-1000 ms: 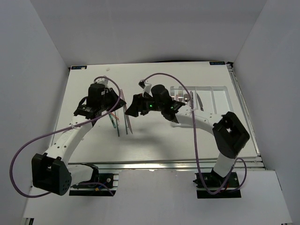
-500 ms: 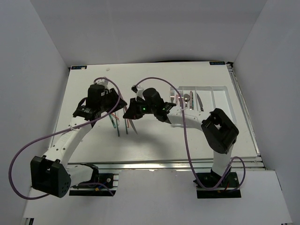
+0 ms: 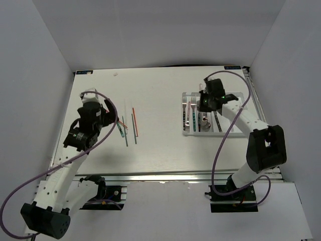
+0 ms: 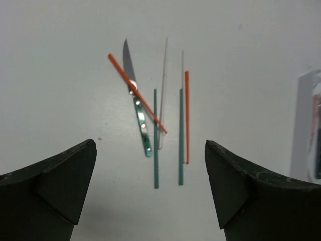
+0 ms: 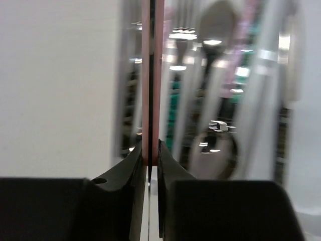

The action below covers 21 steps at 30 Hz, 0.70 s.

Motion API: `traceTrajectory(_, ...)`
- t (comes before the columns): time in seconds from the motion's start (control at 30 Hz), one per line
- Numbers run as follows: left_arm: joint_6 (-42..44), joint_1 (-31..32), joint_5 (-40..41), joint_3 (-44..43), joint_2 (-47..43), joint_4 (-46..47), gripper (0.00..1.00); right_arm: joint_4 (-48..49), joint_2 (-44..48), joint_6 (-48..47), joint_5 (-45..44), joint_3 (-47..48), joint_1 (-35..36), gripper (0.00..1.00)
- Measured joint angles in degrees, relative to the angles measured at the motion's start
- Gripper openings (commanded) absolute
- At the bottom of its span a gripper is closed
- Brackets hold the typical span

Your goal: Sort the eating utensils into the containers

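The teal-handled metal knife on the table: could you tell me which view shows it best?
The left wrist view: the teal-handled metal knife lies whole and close, a thin red chopstick crossing it. The top external view shows it as a tiny sliver; the right wrist view misses it.

White desk (image 3: 160,150) spreading under the left tool (image 4: 150,145), plain pale walls (image 3: 150,30) rising beyond both tools, tiny white speck (image 3: 116,74) far beyond the left tool, blue-marked label (image 3: 230,67) just beyond the right tool (image 5: 150,150), metal rail (image 3: 175,176) well behind both

Bright even light; rt wrist view blurry, glare on utensils (image 5: 215,143).
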State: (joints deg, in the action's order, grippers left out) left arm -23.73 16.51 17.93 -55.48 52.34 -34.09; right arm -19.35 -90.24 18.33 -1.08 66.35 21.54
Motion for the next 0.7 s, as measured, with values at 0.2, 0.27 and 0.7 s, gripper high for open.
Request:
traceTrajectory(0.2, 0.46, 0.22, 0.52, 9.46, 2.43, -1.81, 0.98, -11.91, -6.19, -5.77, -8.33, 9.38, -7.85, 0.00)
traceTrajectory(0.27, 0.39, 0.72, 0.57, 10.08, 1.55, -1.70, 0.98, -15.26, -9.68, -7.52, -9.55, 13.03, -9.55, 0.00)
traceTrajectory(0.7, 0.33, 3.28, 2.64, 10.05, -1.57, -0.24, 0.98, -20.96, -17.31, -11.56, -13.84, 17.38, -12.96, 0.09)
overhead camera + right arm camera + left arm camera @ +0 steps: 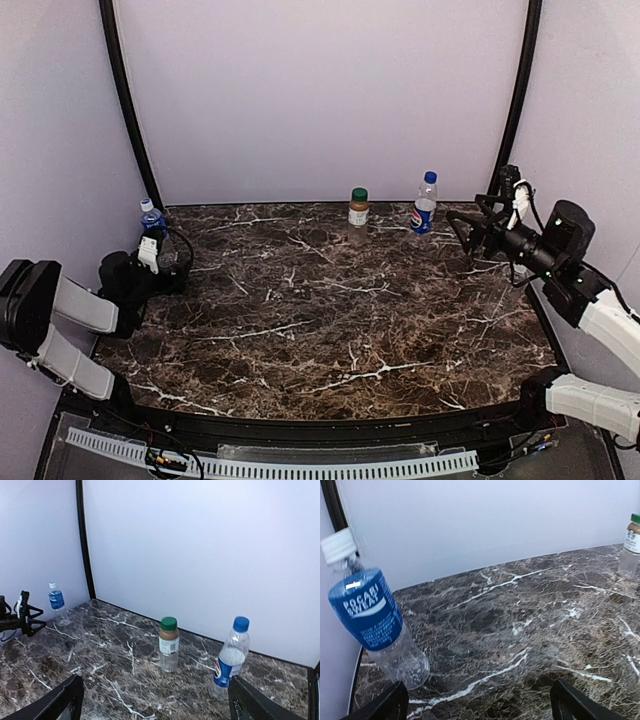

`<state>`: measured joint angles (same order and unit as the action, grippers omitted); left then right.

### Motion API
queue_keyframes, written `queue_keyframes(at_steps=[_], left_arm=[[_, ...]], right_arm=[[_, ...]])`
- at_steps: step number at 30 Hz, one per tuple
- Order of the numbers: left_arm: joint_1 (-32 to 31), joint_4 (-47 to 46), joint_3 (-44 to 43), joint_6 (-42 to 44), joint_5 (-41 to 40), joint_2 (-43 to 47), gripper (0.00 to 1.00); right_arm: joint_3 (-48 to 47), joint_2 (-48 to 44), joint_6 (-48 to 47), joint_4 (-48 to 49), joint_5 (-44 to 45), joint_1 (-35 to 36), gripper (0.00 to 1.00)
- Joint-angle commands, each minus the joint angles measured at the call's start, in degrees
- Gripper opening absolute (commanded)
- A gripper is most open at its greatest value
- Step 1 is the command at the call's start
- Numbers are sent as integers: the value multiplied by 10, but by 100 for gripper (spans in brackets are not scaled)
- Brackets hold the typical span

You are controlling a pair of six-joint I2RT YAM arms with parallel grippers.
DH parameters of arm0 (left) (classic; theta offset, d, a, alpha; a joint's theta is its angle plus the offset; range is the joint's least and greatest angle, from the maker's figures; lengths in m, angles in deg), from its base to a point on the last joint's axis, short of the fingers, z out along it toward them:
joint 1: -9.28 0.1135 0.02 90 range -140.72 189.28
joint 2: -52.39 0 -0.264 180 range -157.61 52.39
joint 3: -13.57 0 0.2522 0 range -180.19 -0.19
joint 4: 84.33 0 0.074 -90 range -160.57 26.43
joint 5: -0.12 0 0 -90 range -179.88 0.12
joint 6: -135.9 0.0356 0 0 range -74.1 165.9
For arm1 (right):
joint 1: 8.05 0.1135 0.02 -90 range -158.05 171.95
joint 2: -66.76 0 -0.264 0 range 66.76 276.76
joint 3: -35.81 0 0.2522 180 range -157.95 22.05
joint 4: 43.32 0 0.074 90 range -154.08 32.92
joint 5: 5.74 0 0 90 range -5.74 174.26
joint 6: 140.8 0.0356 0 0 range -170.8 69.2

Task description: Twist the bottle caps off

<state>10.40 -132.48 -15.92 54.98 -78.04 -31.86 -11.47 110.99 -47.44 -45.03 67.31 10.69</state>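
While both stand wide open and empty, the left claw (479,692) sits just beside a clear plastic bottle with a blue label (372,622), its white screw cap (338,545) on, at the dark marbled bench's (330,320) left rear corner. The right claw (155,700) faces a short brown bottle (168,652) with a dark green cap (169,623) and a clear logo bottle (229,662) with a blue cap (241,624), both upright near the back wall.

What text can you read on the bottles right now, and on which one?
"POCARI SWEAT": blue label of the white-capped clear bottle.
Blue-capped bottle: red-white-blue logo only, no legible words.
Green-capped bottle: pale label print too small to read.
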Motion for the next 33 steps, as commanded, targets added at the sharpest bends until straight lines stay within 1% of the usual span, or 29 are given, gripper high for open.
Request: queue_keyframes(at_steps=[1,2,3,4,5,6,7,8,9,10,11,12,13,14,15,16,17,18,19,20,22,24,27,29,33], left_arm=[[3,215,-61,49,116,100,100],[3,275,-83,64,144,106,100],[3,400,-139,71,159,112,100],[3,467,-169,85,189,112,100],[3,569,-224,90,205,115,100],[3,613,-263,98,244,118,100],[3,686,-279,103,265,135,100],[3,719,-311,121,312,144,100],[3,800,-329,153,333,159,100],[3,842,-379,170,351,162,100],[3,924,-406,198,345,161,100],[3,954,-452,202,302,158,100],[3,982,-472,193,259,156,100],[3,988,-507,186,157,149,100],[4,993,-522,176,108,144,100],[5,994,-550,174,19,133,100],[8,993,-562,173,-14,126,100],[9,993,-584,172,-68,115,100],[13,990,-593,173,-84,109,100],[14,988,-611,173,-114,95,99],[16,985,-641,170,-158,65,99],[19,991,-683,166,-194,22,99],[35,1006,-747,156,-215,-38,100],[49,1009,-769,145,-200,-71,100],[69,978,-773,117,-150,-113,100]], right_arm=[[-59,-6,50,-40,-92,1,99],[-70,-5,58,-44,-105,1,99],[-79,-4,66,-44,-117,2,99],[-89,-2,74,-44,-126,1,99],[-98,1,82,-45,-135,1,99],[-107,5,87,-47,-143,2,99],[-116,9,91,-51,-152,2,99],[-126,15,95,-57,-162,2,99],[-136,21,97,-66,-166,2,98],[-145,27,102,-77,-165,1,98],[-157,34,107,-92,-158,2,98],[-171,43,111,-112,-139,2,97],[-188,55,116,-151,-112,2,96],[-208,68,122,-192,-63,2,95],[-232,84,132,-246,0,2,95],[-257,102,149,-324,64,2,94],[-278,124,160,-374,129,2,94],[-296,144,164,-418,175,3,94],[-309,170,165,-450,209,3,96],[-323,192,165,-478,232,3,98],[-348,227,169,-522,251,3,99],[-361,250,170,-536,245,5,99],[-368,264,173,-533,235,11,99],[-369,265,172,-530,237,14,99],[-360,262,167,-518,228,17,99]])
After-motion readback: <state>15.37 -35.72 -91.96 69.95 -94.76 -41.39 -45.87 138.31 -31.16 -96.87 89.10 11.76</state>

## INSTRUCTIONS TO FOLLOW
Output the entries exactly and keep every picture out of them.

## SOLUTION TO THE EXERCISE
-1000 ms: 
-500 ms: 
+0 ms: 
+0 ms: 
+0 ms: 

The action below covers 21 steps at 30 Hz, 0.70 s.

Motion API: `traceTrajectory(_, ...)`
- t (comes before the columns): time in seconds from the motion's start (control at 30 Hz), one per line
- Numbers run as follows: left_arm: joint_6 (-42..44), joint_1 (-31..32), joint_5 (-40..41), joint_3 (-44..43), joint_2 (-47..43), joint_4 (-46..47), gripper (0.00..1.00); right_arm: joint_4 (-48..49), joint_2 (-44..48), joint_6 (-48..47), joint_5 (-45..44), joint_3 (-47..48), joint_1 (-35..36), gripper (0.00..1.00)
- Measured joint angles in degrees, relative to the angles measured at the motion's start
- Gripper openings (commanded) absolute
- At the bottom of its span a gripper is closed
- Brackets hold the typical span

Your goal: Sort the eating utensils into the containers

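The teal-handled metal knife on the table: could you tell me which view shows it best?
The left wrist view: the teal-handled metal knife lies whole and close, a thin red chopstick crossing it. The top external view shows it as a tiny sliver; the right wrist view misses it.

White desk (image 3: 160,150) spreading under the left tool (image 4: 150,145), plain pale walls (image 3: 150,30) rising beyond both tools, tiny white speck (image 3: 116,74) far beyond the left tool, blue-marked label (image 3: 230,67) just beyond the right tool (image 5: 150,150), metal rail (image 3: 175,176) well behind both

Bright even light; rt wrist view blurry, glare on utensils (image 5: 215,143).
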State: (joints deg, in the action's order, grippers left out) left arm -23.73 16.51 17.93 -55.48 52.34 -34.09; right arm -19.35 -90.24 18.33 -1.08 66.35 21.54
Motion for the next 0.7 s, as measured, with values at 0.2, 0.27 and 0.7 s, gripper high for open.
Request:
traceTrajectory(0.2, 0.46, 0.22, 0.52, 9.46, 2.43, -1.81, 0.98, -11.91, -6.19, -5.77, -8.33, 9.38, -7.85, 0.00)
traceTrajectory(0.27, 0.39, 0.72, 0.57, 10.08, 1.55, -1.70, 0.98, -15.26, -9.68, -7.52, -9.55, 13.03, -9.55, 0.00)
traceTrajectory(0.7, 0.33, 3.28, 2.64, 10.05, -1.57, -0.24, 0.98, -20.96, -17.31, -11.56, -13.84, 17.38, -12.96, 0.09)
overhead camera + right arm camera + left arm camera @ +0 steps: 

`<state>`: measured joint angles (same order and unit as the action, grippers omitted); left then right.

### Motion API
queue_keyframes, written `queue_keyframes(at_steps=[_], left_arm=[[_, ...]], right_arm=[[_, ...]])`
- at_steps: step number at 30 Hz, one per tuple
- Order of the numbers: left_arm: joint_1 (-32 to 31), joint_4 (-47 to 46), joint_3 (-44 to 43), joint_6 (-42 to 44), joint_5 (-41 to 40), joint_2 (-43 to 47), gripper (0.00 to 1.00); right_arm: joint_3 (-48 to 47), joint_2 (-48 to 44), joint_6 (-48 to 47), joint_4 (-48 to 49), joint_5 (-44 to 45), joint_1 (-35 to 36), gripper (0.00 to 1.00)
- Joint-angle commands, each minus the joint angles measured at the call's start, in degrees
- Gripper opening absolute (commanded)
- A gripper is most open at its greatest value
- Step 1 is the command at the call's start
- Numbers are sent as integers: the value multiplied by 10, but by 100 for gripper (spans in brackets are not scaled)
- Brackets hold the typical span

You are controlling a pair of six-joint I2RT YAM arms with parallel grippers.
DH parameters of arm0 (left) (classic; theta offset, d, a, alpha; a joint's theta is its angle plus the offset; range is the joint's least and greatest angle, from the maker's figures; lengths in m, angles in deg), from its base to a point on the last joint's axis, short of the fingers, z out along it toward them:
joint 1: -9.28 0.1135 0.02 90 range -140.72 189.28
joint 2: -52.39 0 -0.264 180 range -157.61 52.39
joint 3: -13.57 0 0.2522 0 range -180.19 -0.19
joint 4: 84.33 0 0.074 -90 range -160.57 26.43
joint 5: -0.12 0 0 -90 range -179.88 0.12
joint 6: -135.9 0.0356 0 0 range -74.1 165.9
For arm1 (right):
joint 1: 8.05 0.1135 0.02 -90 range -158.05 171.95
joint 2: -66.76 0 -0.264 0 range 66.76 276.76
joint 3: -35.81 0 0.2522 180 range -157.95 22.05
joint 4: 43.32 0 0.074 90 range -154.08 32.92
joint 5: 5.74 0 0 90 range -5.74 174.26
joint 6: 140.8 0.0356 0 0 range -170.8 69.2

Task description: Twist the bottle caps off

<state>10.40 -132.48 -15.92 54.98 -78.04 -31.86 -11.47 110.99 -47.44 -45.03 67.31 10.69</state>
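While both stand wide open and empty, the left claw (479,692) sits just beside a clear plastic bottle with a blue label (372,622), its white screw cap (338,545) on, at the dark marbled bench's (330,320) left rear corner. The right claw (155,700) faces a short brown bottle (168,652) with a dark green cap (169,623) and a clear logo bottle (229,662) with a blue cap (241,624), both upright near the back wall.

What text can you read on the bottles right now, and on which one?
"POCARI SWEAT": blue label of the white-capped clear bottle.
Blue-capped bottle: red-white-blue logo only, no legible words.
Green-capped bottle: pale label print too small to read.
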Motion for the next 33 steps, as commanded, targets added at the sharpest bends until straight lines stay within 1% of the usual span, or 29 are given, gripper high for open.
Request: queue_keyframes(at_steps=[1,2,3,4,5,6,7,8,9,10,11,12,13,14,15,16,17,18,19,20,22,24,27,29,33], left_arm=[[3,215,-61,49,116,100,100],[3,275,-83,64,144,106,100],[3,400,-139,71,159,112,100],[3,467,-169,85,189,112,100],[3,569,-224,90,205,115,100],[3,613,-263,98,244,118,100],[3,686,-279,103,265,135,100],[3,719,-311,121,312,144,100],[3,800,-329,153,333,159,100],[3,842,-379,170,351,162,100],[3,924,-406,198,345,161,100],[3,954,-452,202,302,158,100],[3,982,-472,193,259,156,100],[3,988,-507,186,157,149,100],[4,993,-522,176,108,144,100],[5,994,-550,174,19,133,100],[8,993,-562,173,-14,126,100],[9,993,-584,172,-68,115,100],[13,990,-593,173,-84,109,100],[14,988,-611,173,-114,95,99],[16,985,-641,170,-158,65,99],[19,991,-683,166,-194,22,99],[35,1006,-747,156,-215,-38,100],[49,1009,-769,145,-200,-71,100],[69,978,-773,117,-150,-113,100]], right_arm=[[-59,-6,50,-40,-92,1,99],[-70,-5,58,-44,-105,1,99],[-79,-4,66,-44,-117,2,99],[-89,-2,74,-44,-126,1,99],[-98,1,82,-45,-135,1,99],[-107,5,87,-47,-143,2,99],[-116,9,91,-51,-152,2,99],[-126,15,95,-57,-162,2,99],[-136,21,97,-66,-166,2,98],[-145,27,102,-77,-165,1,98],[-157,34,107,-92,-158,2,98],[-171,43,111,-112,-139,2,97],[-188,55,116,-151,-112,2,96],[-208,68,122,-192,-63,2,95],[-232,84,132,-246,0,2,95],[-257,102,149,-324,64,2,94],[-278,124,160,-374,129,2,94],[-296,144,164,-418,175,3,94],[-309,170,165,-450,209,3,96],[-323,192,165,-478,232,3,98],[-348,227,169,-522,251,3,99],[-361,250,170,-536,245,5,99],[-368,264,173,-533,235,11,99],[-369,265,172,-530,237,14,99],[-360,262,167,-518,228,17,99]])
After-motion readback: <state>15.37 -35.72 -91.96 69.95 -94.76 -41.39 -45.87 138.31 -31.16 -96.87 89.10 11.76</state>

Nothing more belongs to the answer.